The problem
What's wanted here is the full listing below, repeated exactly, with no images in it.

Given material
----

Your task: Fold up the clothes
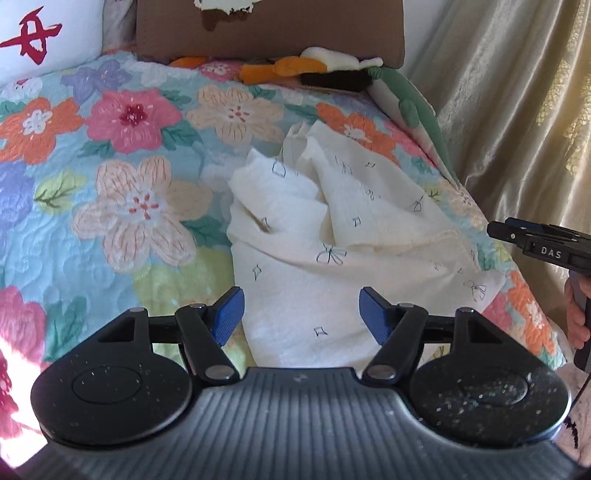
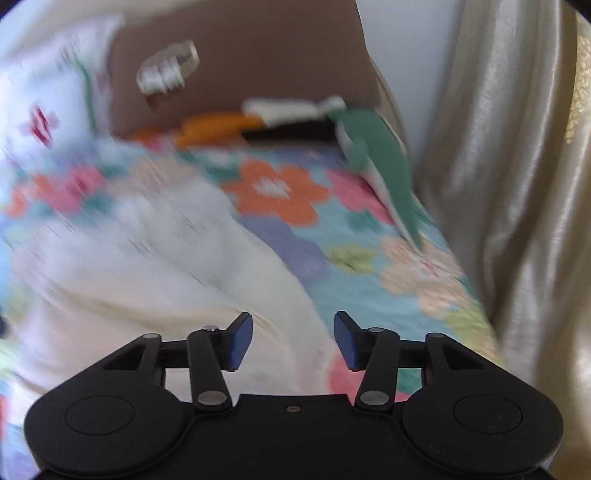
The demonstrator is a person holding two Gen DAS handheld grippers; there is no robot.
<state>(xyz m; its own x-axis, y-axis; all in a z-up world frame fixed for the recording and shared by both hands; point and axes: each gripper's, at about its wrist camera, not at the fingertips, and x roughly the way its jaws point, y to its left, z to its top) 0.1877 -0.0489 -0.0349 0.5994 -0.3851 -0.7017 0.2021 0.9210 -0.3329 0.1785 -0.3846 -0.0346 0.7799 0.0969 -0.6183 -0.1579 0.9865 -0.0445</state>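
left wrist: left gripper [image 1: 301,314] above garment [image 1: 332,240]

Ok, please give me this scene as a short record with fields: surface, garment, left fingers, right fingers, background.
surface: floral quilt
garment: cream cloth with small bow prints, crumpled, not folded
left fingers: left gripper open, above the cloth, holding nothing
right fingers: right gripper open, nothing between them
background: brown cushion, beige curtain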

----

Exercise response
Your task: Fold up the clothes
The demonstrator is a person holding two Gen DAS handheld grippers; there is no robot.
<state>(xyz m; its own x-axis, y-axis; all in a z-up world frame fixed for the recording and shared by both hands; point and axes: each gripper's, at about its wrist camera, not at the fingertips, and x roughly the way its jaws point, y to its left, z to its top) 0.1877 -0.0489 -0.0349 0.5994 -0.3851 -0.7017 0.2021 0.9210 -0.3329 0.1785 -0.3846 -0.0346 0.7799 0.0969 -0.6183 -0.1579 0.9865 -0.0445</state>
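left wrist: left gripper [image 1: 301,314] above garment [image 1: 332,240]

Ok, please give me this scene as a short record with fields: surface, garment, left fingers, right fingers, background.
surface: floral quilt
garment: cream cloth with small bow prints, crumpled, not folded
left fingers: left gripper open, above the cloth, holding nothing
right fingers: right gripper open, nothing between them
background: brown cushion, beige curtain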

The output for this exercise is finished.